* **EXERCISE OBJECTIVE**: Reproduce the whole listing exactly.

=== Begin Enclosure ===

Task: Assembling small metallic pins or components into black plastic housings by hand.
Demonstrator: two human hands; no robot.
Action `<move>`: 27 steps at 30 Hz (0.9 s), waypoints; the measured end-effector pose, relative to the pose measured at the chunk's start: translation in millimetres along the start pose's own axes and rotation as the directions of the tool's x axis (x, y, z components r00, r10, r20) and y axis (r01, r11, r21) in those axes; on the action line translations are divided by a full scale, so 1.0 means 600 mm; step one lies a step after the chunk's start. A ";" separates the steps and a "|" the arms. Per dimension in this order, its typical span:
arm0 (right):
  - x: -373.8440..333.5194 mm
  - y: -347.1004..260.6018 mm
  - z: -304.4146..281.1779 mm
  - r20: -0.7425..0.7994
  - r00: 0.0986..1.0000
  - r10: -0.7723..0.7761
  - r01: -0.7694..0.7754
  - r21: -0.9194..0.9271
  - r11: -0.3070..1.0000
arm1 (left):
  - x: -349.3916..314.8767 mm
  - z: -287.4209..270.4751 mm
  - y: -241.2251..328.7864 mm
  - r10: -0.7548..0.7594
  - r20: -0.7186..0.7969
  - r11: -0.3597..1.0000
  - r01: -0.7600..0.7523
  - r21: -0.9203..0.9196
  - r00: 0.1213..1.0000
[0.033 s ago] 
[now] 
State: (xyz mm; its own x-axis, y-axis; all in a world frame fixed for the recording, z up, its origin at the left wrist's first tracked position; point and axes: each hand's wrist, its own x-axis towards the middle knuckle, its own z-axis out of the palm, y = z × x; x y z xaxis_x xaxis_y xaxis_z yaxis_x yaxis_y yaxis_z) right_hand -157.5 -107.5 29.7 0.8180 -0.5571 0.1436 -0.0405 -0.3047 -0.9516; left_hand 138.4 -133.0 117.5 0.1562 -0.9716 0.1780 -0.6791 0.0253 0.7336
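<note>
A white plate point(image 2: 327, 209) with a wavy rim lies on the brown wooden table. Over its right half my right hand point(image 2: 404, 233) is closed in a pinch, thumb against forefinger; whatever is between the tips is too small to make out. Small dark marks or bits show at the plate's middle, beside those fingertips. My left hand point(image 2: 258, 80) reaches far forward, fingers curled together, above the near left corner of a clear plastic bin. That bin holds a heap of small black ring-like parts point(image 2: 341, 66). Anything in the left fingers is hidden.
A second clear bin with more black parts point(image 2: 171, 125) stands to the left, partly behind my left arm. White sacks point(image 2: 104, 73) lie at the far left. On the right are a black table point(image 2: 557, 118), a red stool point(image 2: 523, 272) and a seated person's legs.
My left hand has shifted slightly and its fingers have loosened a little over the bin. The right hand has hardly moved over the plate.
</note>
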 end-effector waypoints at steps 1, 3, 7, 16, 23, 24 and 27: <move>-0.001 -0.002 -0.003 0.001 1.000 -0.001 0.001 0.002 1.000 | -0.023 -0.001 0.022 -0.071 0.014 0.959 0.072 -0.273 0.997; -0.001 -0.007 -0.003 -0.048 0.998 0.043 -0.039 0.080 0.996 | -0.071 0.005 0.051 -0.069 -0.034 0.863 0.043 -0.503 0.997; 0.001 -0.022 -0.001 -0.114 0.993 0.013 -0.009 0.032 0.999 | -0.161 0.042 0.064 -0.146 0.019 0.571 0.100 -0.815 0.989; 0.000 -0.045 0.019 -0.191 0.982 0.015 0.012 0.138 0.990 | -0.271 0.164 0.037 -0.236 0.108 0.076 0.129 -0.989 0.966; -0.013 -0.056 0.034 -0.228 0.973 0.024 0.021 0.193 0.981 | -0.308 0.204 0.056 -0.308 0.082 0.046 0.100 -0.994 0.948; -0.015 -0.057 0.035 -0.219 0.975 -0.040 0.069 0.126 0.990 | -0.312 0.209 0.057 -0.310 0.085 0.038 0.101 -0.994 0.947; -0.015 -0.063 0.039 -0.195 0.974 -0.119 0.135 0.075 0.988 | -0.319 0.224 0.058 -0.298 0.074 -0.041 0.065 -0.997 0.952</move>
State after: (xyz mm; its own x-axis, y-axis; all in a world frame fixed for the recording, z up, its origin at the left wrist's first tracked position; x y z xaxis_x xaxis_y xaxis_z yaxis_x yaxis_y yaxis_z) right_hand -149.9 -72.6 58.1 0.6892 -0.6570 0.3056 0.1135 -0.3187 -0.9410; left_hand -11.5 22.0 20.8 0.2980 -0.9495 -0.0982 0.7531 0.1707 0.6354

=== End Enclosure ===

* **SOLUTION FOR THIS EXERCISE**:
Task: Assembling small metallic pins or components into black plastic housings by hand.
Demonstrator: two human hands; no robot.
Action `<move>`: 27 steps at 30 Hz (0.9 s), waypoints; the measured end-effector pose, relative to the pose measured at the chunk's start: translation in millimetres along the start pose's own axes and rotation as the directions of the tool's x axis (x, y, z components r00, r10, r20) and y axis (r01, r11, r21) in those axes; on the action line translations are divided by a full scale, so 1.0 means 600 mm; step one lies a step after the chunk's start. A ";" separates the steps and a "|" the arms. Per dimension in this order, its typical span:
arm0 (right):
  - x: -373.8440..333.5194 mm
  - y: -347.1004..260.6018 mm
  - z: -304.4146..281.1779 mm
  - r20: -0.7425..0.7994
  - r00: 0.0986..1.0000
  - r10: -0.7723..0.7761
  - r01: -0.7694..0.7754
  - r21: -0.9194..0.9271
  - r11: -0.3070..1.0000
arm1 (left):
  - x: -349.3916..314.8767 mm
  - z: -287.4209..270.4751 mm
  - y: -241.2251..328.7864 mm
  - r10: -0.7548..0.7594
  - r20: -0.7186..0.7969
  - r11: -0.3597..1.0000
  - r01: -0.7600..0.7523
  - r21: -0.9203..0.9196
  - r00: 0.1213..1.0000
[0.033 s ago] 
[now] 
State: (xyz mm; its own x-axis, y-axis; all in a world frame fixed for the recording, z up, its origin at the left wrist's first tracked position; point and axes: each hand's wrist, its own x-axis towards the middle knuckle, its own z-axis out of the palm, y = z × x; x y z xaxis_x xaxis_y xaxis_z yaxis_x yaxis_y yaxis_z) right_hand -157.5 -107.5 29.7 0.8180 -0.5571 0.1436 -0.0405 -0.3047 -0.9516; left_hand 138.4 -133.0 117.5 0.1562 -0.9716 0.1780 -0.6791 0.0253 0.7336
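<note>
A white plate point(image 2: 327, 209) with a wavy rim lies on the brown wooden table. Over its right half my right hand point(image 2: 404, 233) is closed in a pinch, thumb against forefinger; whatever is between the tips is too small to make out. Small dark marks or bits show at the plate's middle, beside those fingertips. My left hand point(image 2: 258, 80) reaches far forward, fingers curled together, above the near left corner of a clear plastic bin. That bin holds a heap of small black ring-like parts point(image 2: 341, 66). Anything in the left fingers is hidden.
A second clear bin with more black parts point(image 2: 171, 125) stands to the left, partly behind my left arm. White sacks point(image 2: 104, 73) lie at the far left. On the right are a black table point(image 2: 557, 118), a red stool point(image 2: 523, 272) and a seated person's legs.
My left hand has shifted slightly and its fingers have loosened a little over the bin. The right hand has hardly moved over the plate.
</note>
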 end-effector waypoints at steps 1, 3, 7, 16, 23, 24 and 27: <move>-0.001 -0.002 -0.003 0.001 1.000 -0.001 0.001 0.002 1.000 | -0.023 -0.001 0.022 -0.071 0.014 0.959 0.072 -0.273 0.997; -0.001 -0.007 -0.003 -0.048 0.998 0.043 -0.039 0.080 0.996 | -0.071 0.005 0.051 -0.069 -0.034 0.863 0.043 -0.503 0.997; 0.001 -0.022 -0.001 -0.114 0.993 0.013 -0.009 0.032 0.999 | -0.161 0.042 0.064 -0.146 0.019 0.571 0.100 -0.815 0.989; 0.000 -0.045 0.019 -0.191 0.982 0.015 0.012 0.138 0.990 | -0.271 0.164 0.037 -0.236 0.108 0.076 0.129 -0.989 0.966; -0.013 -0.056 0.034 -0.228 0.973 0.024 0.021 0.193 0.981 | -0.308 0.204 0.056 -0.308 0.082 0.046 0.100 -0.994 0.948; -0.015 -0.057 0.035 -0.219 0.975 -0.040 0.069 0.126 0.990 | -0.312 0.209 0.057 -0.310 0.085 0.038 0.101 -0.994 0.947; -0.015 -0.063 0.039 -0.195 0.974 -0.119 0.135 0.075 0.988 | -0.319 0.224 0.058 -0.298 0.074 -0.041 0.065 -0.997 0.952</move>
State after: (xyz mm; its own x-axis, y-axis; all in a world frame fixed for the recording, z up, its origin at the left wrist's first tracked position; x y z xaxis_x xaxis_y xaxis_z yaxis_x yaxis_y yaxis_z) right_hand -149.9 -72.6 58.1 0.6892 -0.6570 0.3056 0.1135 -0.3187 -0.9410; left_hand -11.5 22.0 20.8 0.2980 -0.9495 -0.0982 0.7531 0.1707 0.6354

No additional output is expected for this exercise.